Der Magier tauchte in der Nähe eines Berges auf, der südlich von jenem lag, den er gerade verlassen hatte. Er lehnte sich an einen Felsen und rang nach Atem. Die Verteidigung gegen den schweren Angriff seines Gegners und die magische Flucht hatten ihn stark mitgenommen. Er hatte eigentlich sogar gehofft, sich weiter entfernt von seinem Feind zu materialisieren.
»Ich kriege dich!«, brüllte der schwarze Drache. Seine Stimme hallte über die Berge. »Du entkommst mir nicht!«
Krasus hatte einen großen Vorteil, denn in seiner Wut dachte Deathwing nicht daran, seine magischen Kräfte optimal einzusetzen. Er durchkämmte zwar seine Umgebung, aber seine Sinne glitten so rasch über die Landschaft hinweg, dass der Magier sich problemlos abschirmen konnte.
Krasus stand mühsam auf und machte sich auf den Weg nach unten. Im Tal war es sicherer als in den Bergen.
Der Magier wusste nicht, was mit seinen Begleitern geschehen war. Er war sich allerdings sicher, dass sie Deathwing hatten entkommen können, sonst hätte der schwarze Drache sich nicht so wütend auf ihn gestürzt. Offenbar suchte er immer noch nach der Scheibe und glaubte nun, dass Krasus sie gestohlen hatte.

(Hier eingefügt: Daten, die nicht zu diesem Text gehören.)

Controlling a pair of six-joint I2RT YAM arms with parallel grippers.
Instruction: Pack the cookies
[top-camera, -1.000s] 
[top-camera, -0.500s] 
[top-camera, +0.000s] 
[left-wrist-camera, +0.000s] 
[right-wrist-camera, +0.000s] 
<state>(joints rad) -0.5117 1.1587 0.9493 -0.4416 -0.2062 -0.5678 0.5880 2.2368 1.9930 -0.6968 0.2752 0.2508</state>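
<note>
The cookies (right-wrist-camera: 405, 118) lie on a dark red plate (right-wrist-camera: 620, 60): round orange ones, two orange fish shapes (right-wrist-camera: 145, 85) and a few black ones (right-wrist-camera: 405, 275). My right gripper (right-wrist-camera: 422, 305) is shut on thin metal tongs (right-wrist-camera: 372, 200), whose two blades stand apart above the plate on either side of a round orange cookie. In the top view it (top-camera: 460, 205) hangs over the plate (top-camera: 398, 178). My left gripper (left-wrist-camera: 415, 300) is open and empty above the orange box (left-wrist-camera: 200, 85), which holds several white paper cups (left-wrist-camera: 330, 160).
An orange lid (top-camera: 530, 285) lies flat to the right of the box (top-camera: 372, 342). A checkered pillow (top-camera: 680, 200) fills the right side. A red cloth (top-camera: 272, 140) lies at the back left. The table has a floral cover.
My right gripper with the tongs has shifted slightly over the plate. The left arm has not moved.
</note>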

Das war gut. Er war bereit, sein Leben zu opfern, wenn er damit den Erfolg der Mission sichern konnte. Rhonin würde schon wissen, was zu tun war.

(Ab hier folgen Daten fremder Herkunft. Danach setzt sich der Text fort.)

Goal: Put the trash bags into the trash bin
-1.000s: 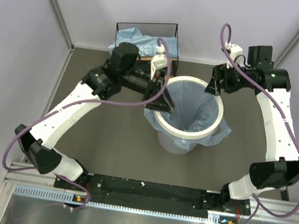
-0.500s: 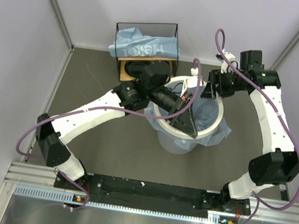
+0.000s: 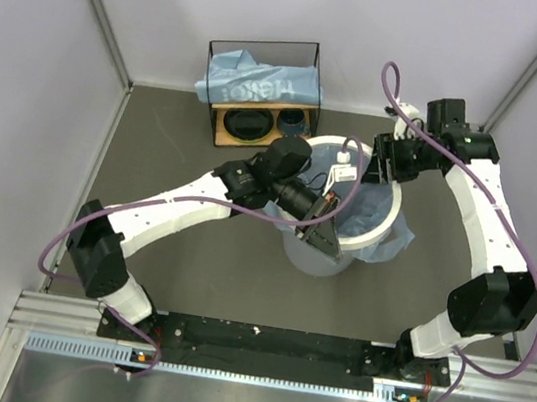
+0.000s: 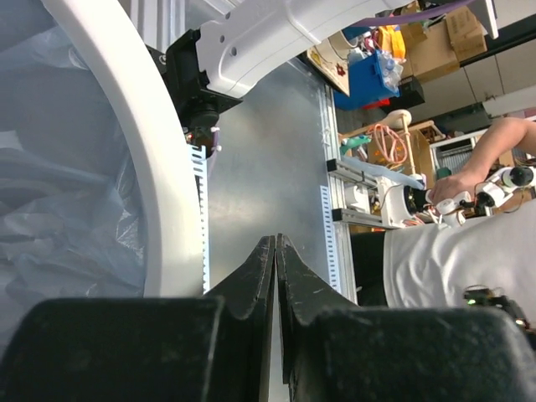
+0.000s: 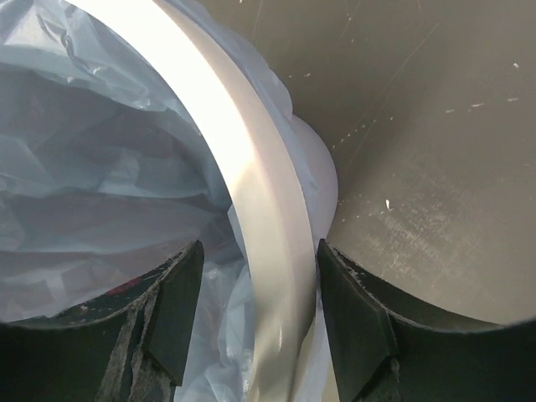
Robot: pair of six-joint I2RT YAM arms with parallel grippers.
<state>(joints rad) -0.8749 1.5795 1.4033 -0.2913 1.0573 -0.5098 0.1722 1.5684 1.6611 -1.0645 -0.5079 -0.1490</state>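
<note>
The trash bin [image 3: 376,229] stands mid-table, its white ring rim on top and a light-blue trash bag [image 3: 367,208] lining it, with film spilling over the right side [image 3: 396,242]. My left gripper [image 3: 326,240] reaches across the bin to its near rim and is shut and empty. In the left wrist view its fingertips [image 4: 275,240] meet beside the rim [image 4: 142,167] and bag film [image 4: 50,209]. My right gripper [image 3: 379,169] is open at the far right rim. In the right wrist view [image 5: 260,285] its jaws straddle the ring [image 5: 268,209] without closing, with the bag [image 5: 100,167] inside.
A black-wire-framed wooden shelf [image 3: 221,128] stands behind the bin at the back wall. Another light-blue bag with white lettering [image 3: 261,84] lies on top of it, and dark bowls [image 3: 245,124] and a cup [image 3: 294,121] sit inside. Walls close in on both sides.
My left arm has swung from the bin's far-left rim across the opening to its near side, gripper shut. My right gripper has moved left and down onto the far right rim.
</note>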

Er kletterte den Berg hinab. Trotz seiner Erschöpfung bewegte er sich schneller und geschickter als jeder Nachtelf oder Mensch. Die ganze Zeit über suchte Krasus nach Deathwing. Sein exzellentes Gehör achtete auf den Schwingenschlag des wütenden Titanen.
Einmal flog Deathwing direkt über ihn hinweg, aber der Magier verbarg sich unter einer Felsnase und wartete, bis die Gefahr vorbei war. Deathwing blies immer wieder Feuer über die Landschaft und ahnte wohl nicht, dass seine Wut gegen ihn arbeitete.

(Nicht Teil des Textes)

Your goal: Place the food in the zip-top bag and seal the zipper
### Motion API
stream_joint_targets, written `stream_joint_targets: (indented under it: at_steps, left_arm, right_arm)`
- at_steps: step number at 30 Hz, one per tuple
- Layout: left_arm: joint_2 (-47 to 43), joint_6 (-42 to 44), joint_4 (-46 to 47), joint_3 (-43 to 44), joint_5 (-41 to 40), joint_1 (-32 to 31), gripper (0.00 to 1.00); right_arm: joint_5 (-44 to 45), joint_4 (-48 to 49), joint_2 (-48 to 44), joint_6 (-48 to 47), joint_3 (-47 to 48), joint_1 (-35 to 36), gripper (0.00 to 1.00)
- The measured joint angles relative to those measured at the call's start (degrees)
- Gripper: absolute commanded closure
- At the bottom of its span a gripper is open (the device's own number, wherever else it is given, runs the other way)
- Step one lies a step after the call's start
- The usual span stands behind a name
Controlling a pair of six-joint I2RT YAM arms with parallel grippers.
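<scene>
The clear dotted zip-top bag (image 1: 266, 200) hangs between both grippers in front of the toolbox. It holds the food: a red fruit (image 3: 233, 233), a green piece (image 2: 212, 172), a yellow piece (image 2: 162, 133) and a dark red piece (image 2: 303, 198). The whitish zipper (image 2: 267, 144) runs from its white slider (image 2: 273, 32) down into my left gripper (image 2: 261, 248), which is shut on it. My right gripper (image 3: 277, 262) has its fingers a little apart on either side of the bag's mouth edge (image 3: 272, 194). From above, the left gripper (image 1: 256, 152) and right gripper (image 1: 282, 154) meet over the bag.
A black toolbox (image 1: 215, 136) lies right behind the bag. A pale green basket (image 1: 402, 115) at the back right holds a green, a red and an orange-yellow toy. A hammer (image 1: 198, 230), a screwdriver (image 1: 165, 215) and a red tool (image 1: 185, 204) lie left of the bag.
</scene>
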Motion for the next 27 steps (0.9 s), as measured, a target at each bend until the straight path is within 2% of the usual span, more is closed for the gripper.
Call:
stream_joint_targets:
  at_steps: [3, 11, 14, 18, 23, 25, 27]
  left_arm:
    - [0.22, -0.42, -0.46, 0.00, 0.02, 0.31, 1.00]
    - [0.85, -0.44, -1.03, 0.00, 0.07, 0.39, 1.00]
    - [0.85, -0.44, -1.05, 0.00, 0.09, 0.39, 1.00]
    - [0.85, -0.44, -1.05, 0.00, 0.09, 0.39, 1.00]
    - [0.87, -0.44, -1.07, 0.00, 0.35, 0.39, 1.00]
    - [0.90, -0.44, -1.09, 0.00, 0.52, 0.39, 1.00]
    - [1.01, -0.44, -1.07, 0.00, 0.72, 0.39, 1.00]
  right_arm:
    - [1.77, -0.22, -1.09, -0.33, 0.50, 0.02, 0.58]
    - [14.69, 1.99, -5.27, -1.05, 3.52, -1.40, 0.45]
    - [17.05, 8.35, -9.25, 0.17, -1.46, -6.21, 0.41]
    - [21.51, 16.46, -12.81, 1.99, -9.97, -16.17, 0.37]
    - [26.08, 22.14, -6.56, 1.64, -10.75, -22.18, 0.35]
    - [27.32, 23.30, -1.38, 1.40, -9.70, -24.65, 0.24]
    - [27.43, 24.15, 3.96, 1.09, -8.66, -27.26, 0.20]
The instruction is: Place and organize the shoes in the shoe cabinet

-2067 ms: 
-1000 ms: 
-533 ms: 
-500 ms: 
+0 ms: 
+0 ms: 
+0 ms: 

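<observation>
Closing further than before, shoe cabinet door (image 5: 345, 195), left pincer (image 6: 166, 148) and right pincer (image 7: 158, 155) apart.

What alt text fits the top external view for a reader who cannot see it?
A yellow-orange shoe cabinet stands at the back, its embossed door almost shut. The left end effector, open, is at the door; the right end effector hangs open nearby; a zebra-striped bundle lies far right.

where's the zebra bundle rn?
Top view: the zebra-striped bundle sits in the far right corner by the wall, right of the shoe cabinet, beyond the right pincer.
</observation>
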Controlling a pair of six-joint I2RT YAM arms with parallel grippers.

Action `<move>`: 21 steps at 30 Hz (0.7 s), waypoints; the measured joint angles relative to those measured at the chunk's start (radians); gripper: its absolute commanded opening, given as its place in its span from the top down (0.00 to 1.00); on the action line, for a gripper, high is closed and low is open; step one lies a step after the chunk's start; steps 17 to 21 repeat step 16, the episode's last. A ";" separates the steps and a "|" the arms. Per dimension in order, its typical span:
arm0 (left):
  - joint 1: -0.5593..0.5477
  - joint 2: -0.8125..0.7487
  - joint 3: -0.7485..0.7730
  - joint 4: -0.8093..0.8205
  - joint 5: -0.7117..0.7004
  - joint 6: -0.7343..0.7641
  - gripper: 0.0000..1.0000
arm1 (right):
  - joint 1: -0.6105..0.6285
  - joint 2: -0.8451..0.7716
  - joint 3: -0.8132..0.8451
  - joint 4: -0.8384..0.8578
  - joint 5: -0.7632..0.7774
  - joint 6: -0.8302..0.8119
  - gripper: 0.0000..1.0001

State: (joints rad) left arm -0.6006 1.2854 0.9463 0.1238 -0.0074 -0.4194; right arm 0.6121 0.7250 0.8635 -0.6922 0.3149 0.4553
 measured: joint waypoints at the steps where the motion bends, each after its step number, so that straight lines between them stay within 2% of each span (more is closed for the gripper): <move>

Dann tat der Drache das, was Krasus die ganze Zeit über befürchtet hatte. Deathwing kam wohl zu dem Schluss, dass er diesen Teil seiner Umgebung umfassend genug abgesucht hatte, denn er wandte sich ab und flog seinem Nest entgegen. Krasus wusste, dass der Schwarze noch nicht aufgegeben hatte. Er wollte seine Jagd nach der Dämonenseele nur an einem anderen Ort fortsetzen.
Krasus machte sich Sorgen um Malfurion und Brox. Er blickte auf den Drachen und konzentrierte sich.
Von allen Seiten schossen Deathwing plötzlich Felsen entgegen. Riesige Steinbrocken trafen seinen Kopf. Deathwing brüllte erschrocken auf, verlor das Gleichgewicht und wäre beinahe gegen einen Berg geprallt, wenn er sich nicht im letzten Moment gefangen hätte.
Krasus drehte sich um und lief los.
Der Schrei, der hinter ihm durch die Berge hallte, bewies ihm, dass Deathwing den Köder geschluckt hatte. Krasus blickte nicht hinter sich, seine Sinne verrieten ihm bereits, dass der Drache die Verfolgung aufgenommen hatte.
Krasus hatte einen Plan, doch dieser konnte nur funktionieren, wenn er den Drachen so nahe an sich heran ließ, dass er dessen fauligen Atem fast schon im Nacken spürte.
»Ich werde dich zu Asche verbrennen!«, brüllte sein monströser Gegner. »Zu Asche!«
Deathwing musste sich keine Gedanken um die Dämonenseele machen, denn sie würde allen Angriffen trotzen. Ironischerweise würde sich eine Schuppe des schwarzen Drachen als die einzige Schwachstelle der Scheibe erweisen … denn nur ein Teil seines eigenen Körpers konnte sie zerstören.